WHAT IS REQUIRED:
Repeat the data that follows, word for word, without the images.

____________________

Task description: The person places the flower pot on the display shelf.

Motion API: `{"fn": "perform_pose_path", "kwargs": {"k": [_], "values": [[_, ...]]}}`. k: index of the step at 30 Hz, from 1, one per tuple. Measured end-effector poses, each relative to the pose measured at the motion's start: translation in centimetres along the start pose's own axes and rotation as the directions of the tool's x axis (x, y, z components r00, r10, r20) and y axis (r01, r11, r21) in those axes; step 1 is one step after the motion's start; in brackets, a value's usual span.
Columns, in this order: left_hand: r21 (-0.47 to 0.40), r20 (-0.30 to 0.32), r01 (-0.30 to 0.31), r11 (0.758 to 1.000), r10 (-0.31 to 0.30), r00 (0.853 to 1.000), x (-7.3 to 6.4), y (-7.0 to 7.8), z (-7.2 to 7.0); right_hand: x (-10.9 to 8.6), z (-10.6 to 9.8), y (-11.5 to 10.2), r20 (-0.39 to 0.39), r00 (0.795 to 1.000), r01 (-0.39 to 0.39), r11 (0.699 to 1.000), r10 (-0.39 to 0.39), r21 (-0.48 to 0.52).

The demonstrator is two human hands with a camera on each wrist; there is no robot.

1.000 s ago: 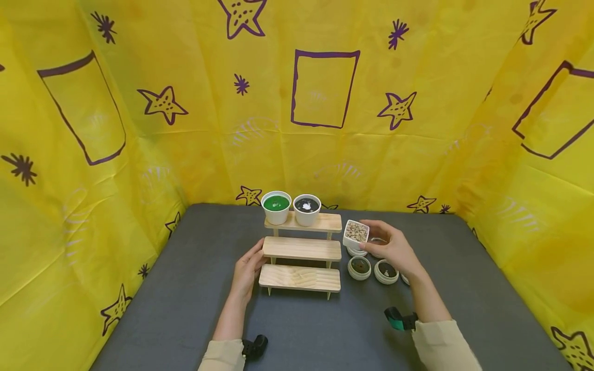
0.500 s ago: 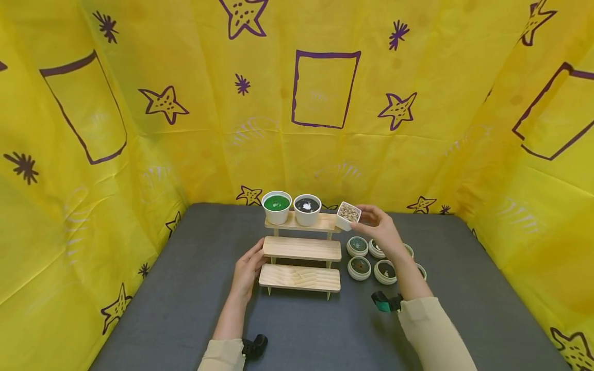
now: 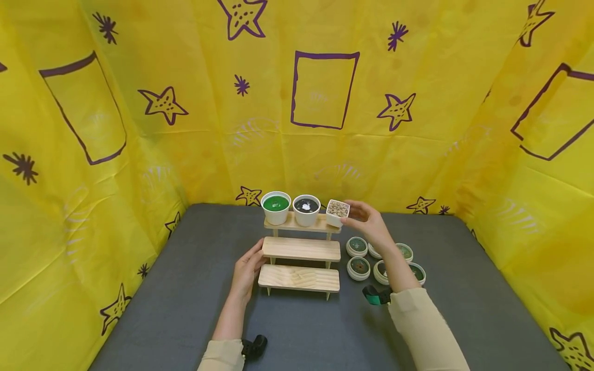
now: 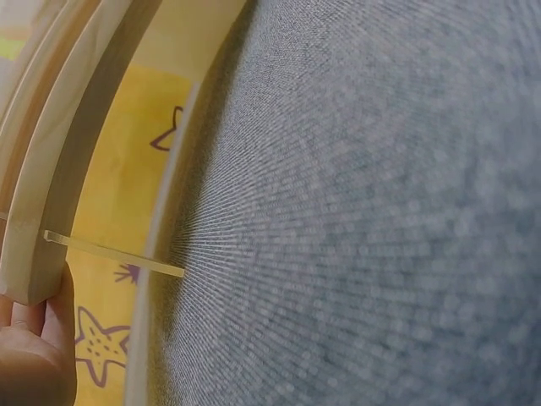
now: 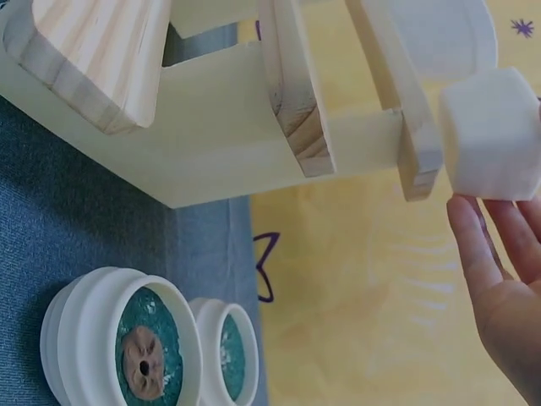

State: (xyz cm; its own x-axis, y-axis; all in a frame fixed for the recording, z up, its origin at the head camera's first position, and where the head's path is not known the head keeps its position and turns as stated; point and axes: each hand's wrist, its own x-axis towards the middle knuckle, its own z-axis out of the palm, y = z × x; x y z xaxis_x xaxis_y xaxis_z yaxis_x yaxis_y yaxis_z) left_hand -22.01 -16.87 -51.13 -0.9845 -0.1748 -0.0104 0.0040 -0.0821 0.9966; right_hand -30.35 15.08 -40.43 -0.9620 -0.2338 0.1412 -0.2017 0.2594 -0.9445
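A three-tier wooden stand (image 3: 301, 249) with light wood shelves stands on the dark table. My left hand (image 3: 247, 270) grips the left end of its middle shelf; in the left wrist view, fingers (image 4: 57, 313) meet the wood's end. My right hand (image 3: 369, 226) pinches a small square white pot (image 3: 336, 219) filled with beige, gravel-like bits, at the right end of the top shelf. In the right wrist view this pot (image 5: 490, 135) is right against the shelf end; whether it rests on the wood is unclear. Beside it are two round white cups, one green inside (image 3: 277, 203), one dark (image 3: 307, 206).
Right of the stand, several small round white jars with green or dark contents, such as one jar (image 3: 359, 269), sit close together, partly under my right forearm. The grey-black table (image 3: 204, 247) meets yellow cloth walls (image 3: 213, 154) at the back and sides.
My right hand has carried the square pot left from above the jars to the top shelf's right end, uncovering some jars. The left hand stays on the stand.
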Motion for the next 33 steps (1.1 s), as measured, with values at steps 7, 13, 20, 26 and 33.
{"fn": "perform_pose_path", "kwargs": {"k": [7, 13, 20, 26, 33], "values": [[0.002, 0.001, 0.005, 1.0, -0.005, 1.0, -0.1, 0.2, 0.0, 0.4, 0.5, 0.0, 0.015, 1.0, -0.003, 1.0, 0.003, -0.004], [-0.021, 0.008, 0.018, 1.0, -0.018, 1.0, -0.2, 0.4, 0.1, 0.6, 0.6, 0.2, 0.032, 0.999, -0.004, 1.0, 0.003, 0.016], [-0.021, 0.016, 0.007, 1.0, -0.007, 1.0, -0.2, 0.4, 0.0, 0.8, 0.7, 0.2, 0.058, 0.998, -0.015, 1.0, 0.014, 0.017], [-0.017, 0.007, 0.008, 1.0, -0.008, 1.0, -0.1, 0.3, 0.0, 1.0, 0.6, 0.0, 0.092, 0.996, -0.009, 0.999, 0.005, 0.037], [-0.027, 0.008, 0.014, 1.0, -0.014, 1.0, 0.0, 0.2, 0.0, 1.2, 0.5, 0.1, 0.131, 0.991, 0.009, 0.999, -0.016, 0.052]]}}
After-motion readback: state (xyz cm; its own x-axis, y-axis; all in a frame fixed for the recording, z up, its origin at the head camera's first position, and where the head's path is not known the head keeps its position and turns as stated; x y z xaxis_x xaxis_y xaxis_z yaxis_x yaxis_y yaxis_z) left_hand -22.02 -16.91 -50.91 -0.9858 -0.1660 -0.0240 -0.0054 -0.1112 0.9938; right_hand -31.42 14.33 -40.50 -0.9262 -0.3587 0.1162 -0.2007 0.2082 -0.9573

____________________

WRITTEN REPLY:
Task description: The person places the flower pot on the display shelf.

Motion API: `{"fn": "perform_pose_path", "kwargs": {"k": [_], "values": [[_, ...]]}}`. k: index of the step at 30 Hz, from 1, one per tuple. Measured end-effector poses, each relative to the pose measured at the motion's start: translation in centimetres along the start pose's own axes and rotation as the directions of the tool's x axis (x, y, z components r00, r10, r20) and y axis (r01, r11, r21) in those axes; step 1 is one step after the motion's start; in brackets, a value's usual span.
Columns, in this order: left_hand: r21 (-0.47 to 0.40), r20 (-0.30 to 0.32), r01 (-0.30 to 0.31), r11 (0.758 to 1.000), r10 (-0.31 to 0.30), r00 (0.853 to 1.000), x (-7.3 to 6.4), y (-7.0 to 7.8), z (-7.2 to 7.0); right_hand: x (-10.9 to 8.6), z (-10.6 to 9.8), y (-11.5 to 10.2), r20 (-0.39 to 0.39), r00 (0.795 to 1.000), r01 (-0.39 to 0.39), r11 (0.699 to 1.000), r10 (-0.39 to 0.39), r21 (-0.48 to 0.52).

The demonstrator is two human hands with a camera on each wrist; there is no robot.

1.000 s ago: 
0.500 s ago: 
now: 
now: 
now: 

State: (xyz cm; its own x-axis, y-axis; all in a frame fixed for the recording, z up, its origin at the head camera's first position, and where the head's path is not known the head keeps its position and turns as stated; point and axes: each hand's wrist, its own x-axis towards the middle knuckle, its own z-axis out of the palm, y = z × x; x y z xaxis_x xaxis_y xaxis_z yaxis_x yaxis_y yaxis_z) left_hand -22.01 -16.87 -51.13 -0.9845 -0.1748 -0.0104 0.0040 -0.0821 0.9966; right_hand -30.35 15.08 -40.43 -0.9620 -0.2338 0.1412 -0.2017 0.2594 -0.9445
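A three-tier wooden stand (image 3: 301, 249) with light wood shelves stands on the dark table. My left hand (image 3: 247, 270) grips the left end of its middle shelf; in the left wrist view, fingers (image 4: 57, 313) meet the wood's end. My right hand (image 3: 369, 226) pinches a small square white pot (image 3: 336, 219) filled with beige, gravel-like bits, at the right end of the top shelf. In the right wrist view this pot (image 5: 490, 135) is right against the shelf end; whether it rests on the wood is unclear. Beside it are two round white cups, one green inside (image 3: 277, 203), one dark (image 3: 307, 206).
Right of the stand, several small round white jars with green or dark contents, such as one jar (image 3: 359, 269), sit close together, partly under my right forearm. The grey-black table (image 3: 204, 247) meets yellow cloth walls (image 3: 213, 154) at the back and sides.
My right hand has carried the square pot left from above the jars to the top shelf's right end, uncovering some jars. The left hand stays on the stand.
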Motion for the next 33 steps (1.1 s), as measured, with values at steps 7, 13, 20, 26 and 33.
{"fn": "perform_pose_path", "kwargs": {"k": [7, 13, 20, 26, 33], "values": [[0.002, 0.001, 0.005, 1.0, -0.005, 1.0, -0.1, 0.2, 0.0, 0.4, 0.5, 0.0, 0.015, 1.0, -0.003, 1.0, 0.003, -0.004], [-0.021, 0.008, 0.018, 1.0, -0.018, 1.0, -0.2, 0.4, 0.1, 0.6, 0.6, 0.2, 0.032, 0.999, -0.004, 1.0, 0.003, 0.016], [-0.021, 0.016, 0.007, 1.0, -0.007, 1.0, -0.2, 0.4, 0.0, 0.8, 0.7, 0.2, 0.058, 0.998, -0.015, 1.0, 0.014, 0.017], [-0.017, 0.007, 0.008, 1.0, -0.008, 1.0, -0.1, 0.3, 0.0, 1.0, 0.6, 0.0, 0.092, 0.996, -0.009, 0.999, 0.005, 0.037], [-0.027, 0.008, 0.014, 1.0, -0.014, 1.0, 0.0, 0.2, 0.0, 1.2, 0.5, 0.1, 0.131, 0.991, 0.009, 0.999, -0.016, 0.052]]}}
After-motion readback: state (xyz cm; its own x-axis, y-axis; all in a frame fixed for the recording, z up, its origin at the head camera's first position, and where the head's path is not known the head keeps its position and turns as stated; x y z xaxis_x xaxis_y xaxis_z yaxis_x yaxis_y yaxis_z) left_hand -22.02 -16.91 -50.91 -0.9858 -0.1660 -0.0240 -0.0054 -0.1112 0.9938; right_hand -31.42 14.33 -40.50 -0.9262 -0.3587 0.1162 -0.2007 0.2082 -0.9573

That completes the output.